Governor Vyacheslav Gladkov said on Telegram the attack damaged several buildings as well.  He blamed Ukrainian forces. 

NATO support 

In Oslo, NATO foreign ministers gathered Thursday to discuss increasing their support for Ukraine as well as Ukraine’s aspirations to join the military alliance. 

“All allies agree that the most urgent and important task now is that Ukraine prevails as a sovereign and independent nation,” NATO Secretary-General Jens Stoltenberg told reporters. “President Putin must not win this war.” 

Asked about attacks on Russian soil attributed to Ukraine, Stoltenberg said Ukraine was attacked by Russia and has the right to defend itself. He said Russian President Vladimir Putin can stop the war at any time, and that those responsible for war crimes in Ukraine must be held accountable. 

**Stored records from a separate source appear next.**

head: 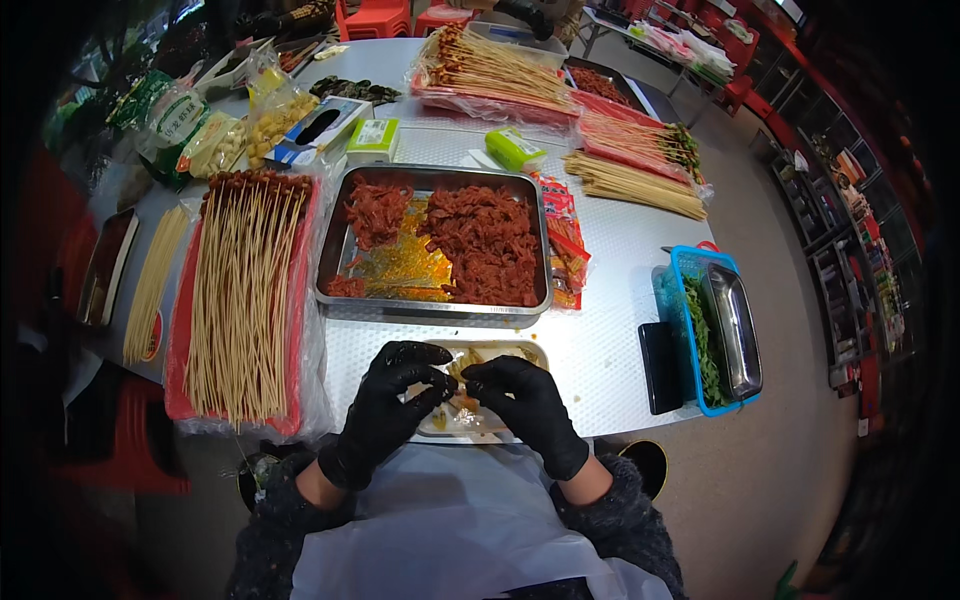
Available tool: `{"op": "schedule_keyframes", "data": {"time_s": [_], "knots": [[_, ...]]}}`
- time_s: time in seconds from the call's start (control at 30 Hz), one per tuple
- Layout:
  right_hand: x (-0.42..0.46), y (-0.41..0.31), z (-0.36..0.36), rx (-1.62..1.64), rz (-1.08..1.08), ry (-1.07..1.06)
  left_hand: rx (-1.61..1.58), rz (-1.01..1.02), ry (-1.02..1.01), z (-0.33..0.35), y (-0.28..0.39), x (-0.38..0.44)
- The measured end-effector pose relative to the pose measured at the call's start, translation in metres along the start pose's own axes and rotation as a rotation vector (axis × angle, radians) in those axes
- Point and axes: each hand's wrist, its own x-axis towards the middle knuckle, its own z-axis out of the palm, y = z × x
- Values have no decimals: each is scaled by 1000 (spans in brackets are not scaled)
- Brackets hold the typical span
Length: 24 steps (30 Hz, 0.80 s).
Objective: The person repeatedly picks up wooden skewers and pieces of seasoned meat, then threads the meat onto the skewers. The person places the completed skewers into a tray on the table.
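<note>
Both my hands wear black gloves and meet over a shallow white tray [536, 356] at the table's front edge. Yellow-green pieces, perhaps pickled peppers [439, 420], lie wet in the tray. My left hand [390, 409] has thumb and fingers bent together at the tray's middle. Facing it, the fingertips of my right hand [525, 409] are drawn together a little apart from the left ones. Whether a small piece sits between the fingertips is too hidden to tell. Just beyond stands a steel tray [433, 306] of red marinated sliced meat [484, 244], with orange oil on its bare bottom.
Left lie meat skewers [240, 300] on a red tray [180, 390] and bare bamboo sticks [156, 281]. Right are a phone [660, 367] and a blue basket [679, 300] with leafy greens [701, 337]. More skewers [502, 82] lie at the back, near another person's gloved hand [529, 15].
</note>
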Motion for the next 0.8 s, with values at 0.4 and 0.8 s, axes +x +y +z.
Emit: {"op": "schedule_keyframes", "data": {"time_s": [0.4,0.8], "knots": [[-1,-13,-9,336,235,-137,-133,7,-3,13,-2,1],[1,-7,-10,457,256,-49,-553,-330,-188,15,-16,-5]]}}
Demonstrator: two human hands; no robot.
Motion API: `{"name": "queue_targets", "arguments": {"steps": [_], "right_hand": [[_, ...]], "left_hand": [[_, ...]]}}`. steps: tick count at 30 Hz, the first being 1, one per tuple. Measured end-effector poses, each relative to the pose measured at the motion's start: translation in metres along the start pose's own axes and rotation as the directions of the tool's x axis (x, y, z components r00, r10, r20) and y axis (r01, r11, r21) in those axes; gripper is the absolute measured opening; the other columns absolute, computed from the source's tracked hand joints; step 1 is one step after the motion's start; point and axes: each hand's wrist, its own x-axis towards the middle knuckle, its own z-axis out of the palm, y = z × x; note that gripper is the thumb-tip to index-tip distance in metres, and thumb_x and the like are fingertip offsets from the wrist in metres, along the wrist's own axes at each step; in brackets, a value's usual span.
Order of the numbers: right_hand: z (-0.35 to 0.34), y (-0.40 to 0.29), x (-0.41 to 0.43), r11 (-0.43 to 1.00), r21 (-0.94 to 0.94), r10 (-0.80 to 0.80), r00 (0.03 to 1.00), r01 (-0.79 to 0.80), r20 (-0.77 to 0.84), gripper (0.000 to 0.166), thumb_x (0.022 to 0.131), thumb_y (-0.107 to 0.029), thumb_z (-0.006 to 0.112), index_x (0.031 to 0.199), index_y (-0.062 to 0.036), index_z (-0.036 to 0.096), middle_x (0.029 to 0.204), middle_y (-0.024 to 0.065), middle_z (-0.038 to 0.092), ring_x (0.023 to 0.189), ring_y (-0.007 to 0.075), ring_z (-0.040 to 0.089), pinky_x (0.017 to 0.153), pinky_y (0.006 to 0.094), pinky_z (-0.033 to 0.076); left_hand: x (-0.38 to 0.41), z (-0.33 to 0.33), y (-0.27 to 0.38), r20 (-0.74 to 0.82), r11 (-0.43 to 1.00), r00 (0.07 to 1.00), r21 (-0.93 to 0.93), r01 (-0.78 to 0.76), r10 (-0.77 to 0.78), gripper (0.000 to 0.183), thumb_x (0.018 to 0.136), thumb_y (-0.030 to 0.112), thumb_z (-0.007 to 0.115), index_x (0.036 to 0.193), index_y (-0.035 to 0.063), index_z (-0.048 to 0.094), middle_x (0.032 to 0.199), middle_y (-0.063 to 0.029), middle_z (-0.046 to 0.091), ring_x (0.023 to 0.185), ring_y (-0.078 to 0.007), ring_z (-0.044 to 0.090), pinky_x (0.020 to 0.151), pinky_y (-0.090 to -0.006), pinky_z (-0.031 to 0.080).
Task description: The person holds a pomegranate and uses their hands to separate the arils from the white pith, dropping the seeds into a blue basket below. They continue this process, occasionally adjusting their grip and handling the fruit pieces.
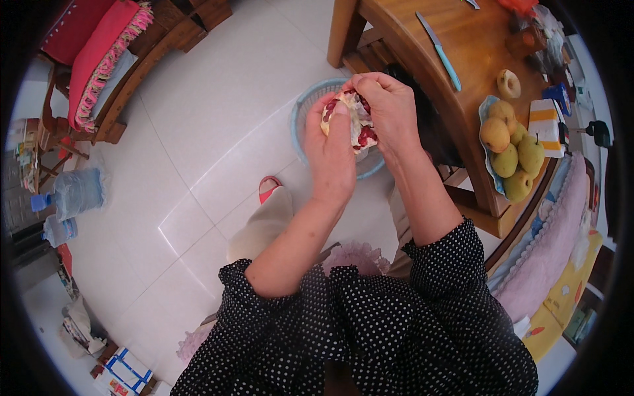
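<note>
An opened pomegranate (357, 116) with red seeds and pale membrane is held between both hands. My left hand (333, 143) grips its left side, the thumb lying over the front. My right hand (391, 106) pinches the upper right part with thumb and fingers. Beneath them a light-blue plastic basket (303, 106) with slatted walls stands low by the table; what it holds is mostly hidden by my hands.
At the right, a wooden table (475, 59) carries a knife with a turquoise handle (448, 69), a plate (486, 104) of pears (505, 161), a ring-shaped item (508, 84) and boxes. A slippered foot (269, 189) is on the tiled floor, water bottles (79, 193) farther left.
</note>
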Motion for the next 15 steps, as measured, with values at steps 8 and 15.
{"name": "queue_targets", "arguments": {"steps": [8, 15], "right_hand": [[0.0019, -0.0047, 0.0019, 0.961, 0.26, 0.093, 0.996, -0.093, 0.013, 0.009, 0.08, -0.005, 0.063, 0.074, 0.0015, 0.064, 0.071, 0.0046, 0.062, 0.061, 0.0084, 0.055, 0.057, 0.023, 0.044], [-0.0002, -0.0009, 0.0053, 0.936, 0.335, 0.103, 0.994, -0.108, 0.035, 0.009, 0.082, -0.007, 0.063, 0.077, 0.0011, 0.063, 0.074, 0.0058, 0.062, 0.065, 0.0096, 0.056, 0.06, 0.024, 0.046]], "left_hand": [[0.0004, 0.0027, 0.0027, -0.014, 0.98, 0.997, -0.188, 0.07, -0.074, 0.031, 0.098, 0.023, 0.05, 0.119, 0.0008, 0.048, 0.113, -0.0087, 0.055, 0.101, -0.0141, 0.055, 0.088, -0.0274, 0.046], [0.0022, 0.0016, 0.0004, 0.002, 0.962, 0.998, -0.264, 0.063, -0.065, 0.032, 0.097, 0.022, 0.051, 0.121, 0.0007, 0.045, 0.114, -0.0101, 0.054, 0.102, -0.0146, 0.055, 0.088, -0.0279, 0.047]]}}
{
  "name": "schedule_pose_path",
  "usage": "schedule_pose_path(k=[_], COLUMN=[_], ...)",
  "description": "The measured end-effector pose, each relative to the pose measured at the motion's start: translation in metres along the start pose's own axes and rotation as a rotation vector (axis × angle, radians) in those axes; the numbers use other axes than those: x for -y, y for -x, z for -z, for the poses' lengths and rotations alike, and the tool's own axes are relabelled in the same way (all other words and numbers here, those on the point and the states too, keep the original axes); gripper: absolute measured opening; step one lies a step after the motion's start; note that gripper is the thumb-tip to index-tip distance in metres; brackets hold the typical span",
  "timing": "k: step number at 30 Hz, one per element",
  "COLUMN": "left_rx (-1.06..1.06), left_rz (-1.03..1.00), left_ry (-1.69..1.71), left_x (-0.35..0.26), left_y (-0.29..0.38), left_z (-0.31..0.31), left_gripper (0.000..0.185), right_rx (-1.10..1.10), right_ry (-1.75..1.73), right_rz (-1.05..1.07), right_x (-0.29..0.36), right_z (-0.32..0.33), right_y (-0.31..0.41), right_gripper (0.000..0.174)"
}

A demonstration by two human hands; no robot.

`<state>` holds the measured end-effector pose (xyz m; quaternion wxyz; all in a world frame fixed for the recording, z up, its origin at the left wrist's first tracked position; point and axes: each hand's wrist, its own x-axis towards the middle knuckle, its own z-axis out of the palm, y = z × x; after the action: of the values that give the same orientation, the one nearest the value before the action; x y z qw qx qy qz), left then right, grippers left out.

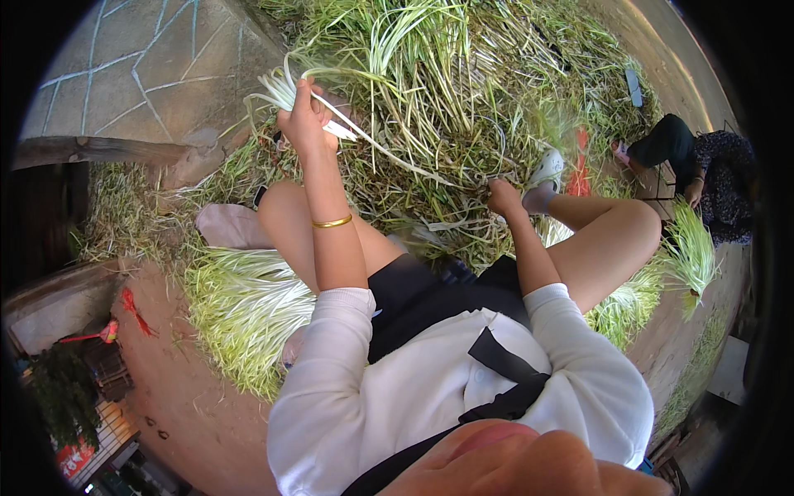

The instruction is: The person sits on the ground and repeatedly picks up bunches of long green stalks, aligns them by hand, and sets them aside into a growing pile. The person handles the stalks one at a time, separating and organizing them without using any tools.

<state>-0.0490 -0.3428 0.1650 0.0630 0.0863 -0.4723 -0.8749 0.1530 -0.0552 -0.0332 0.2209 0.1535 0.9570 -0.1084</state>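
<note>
My left hand, raised at the upper left, is closed around a small bunch of long white-stemmed leafy stalks. One pale strand trails from that bunch down to the right, close to my right hand. The fingers of my right hand are curled, low over the litter beside my shoe; whether they pinch the strand's end is hidden. In front of me lies a big heap of uncleaned green stalks on a bed of stripped leaves.
Pale stalks lie piled by my left thigh, with more beyond my right leg. Red plastic ties lie by my white clog. At the far right a seated person has a hand at a bundle. A stone-paved ledge borders the upper left.
</note>
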Motion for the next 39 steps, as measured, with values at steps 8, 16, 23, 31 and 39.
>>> schedule_pose_path(k=[8, 16, 23, 31, 39], left_rx=[0.031, 0.058, 0.0, 0.106, -0.003], left_rz=[0.225, 0.5, 0.363, 0.517, 0.307], left_ry=[0.077, 0.438, 0.341, -0.254, -0.121], left_x=[0.022, 0.044, 0.05, 0.117, 0.077], left_y=[0.016, 0.006, -0.008, 0.076, 0.059], left_z=[-0.009, 0.009, 0.023, 0.013, 0.007], left_gripper=[0.02, 0.023, 0.024, 0.029, 0.021], right_rx=[-0.425, 0.005, 0.53, -0.015, -0.262], right_ry=[-0.557, -1.17, -1.469, -1.35, -1.109], right_rz=[0.523, 0.53, 0.435, 0.421, 0.321], right_x=[0.104, 0.124, 0.118, 0.134, 0.119], right_z=[0.059, 0.021, 0.032, 0.049, 0.017], right_y=[0.019, 0.006, 0.021, 0.016, 0.01], right_gripper=[0.06, 0.027, 0.026, 0.028, 0.025])
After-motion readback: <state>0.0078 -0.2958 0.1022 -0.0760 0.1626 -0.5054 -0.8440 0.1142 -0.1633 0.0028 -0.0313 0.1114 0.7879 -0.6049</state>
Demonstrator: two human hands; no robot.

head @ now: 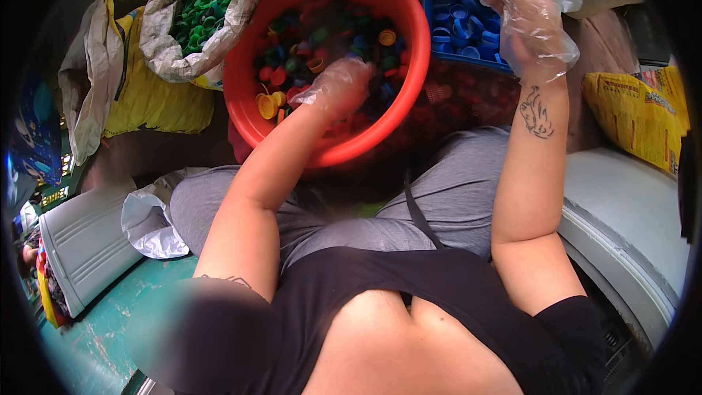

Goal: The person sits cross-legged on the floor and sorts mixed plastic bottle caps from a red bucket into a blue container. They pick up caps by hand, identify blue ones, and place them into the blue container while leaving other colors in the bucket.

Thursday’s meeting in Oslo comes ahead of a summit of NATO leaders next month in Lithuania where Stoltenberg said he expects allies will agree on a long-term commitment to support Ukraine. He said Ukraine needs to have the capabilities and strength to defend itself and deter any future attempts by Russia to repeat its invasion. 

Stoltenberg had expressed hope that NATO allies would approve Sweden’s bid to join the alliance before the July summit.  All existing members must give their approval, and to date only Hungary and Turkey have not. 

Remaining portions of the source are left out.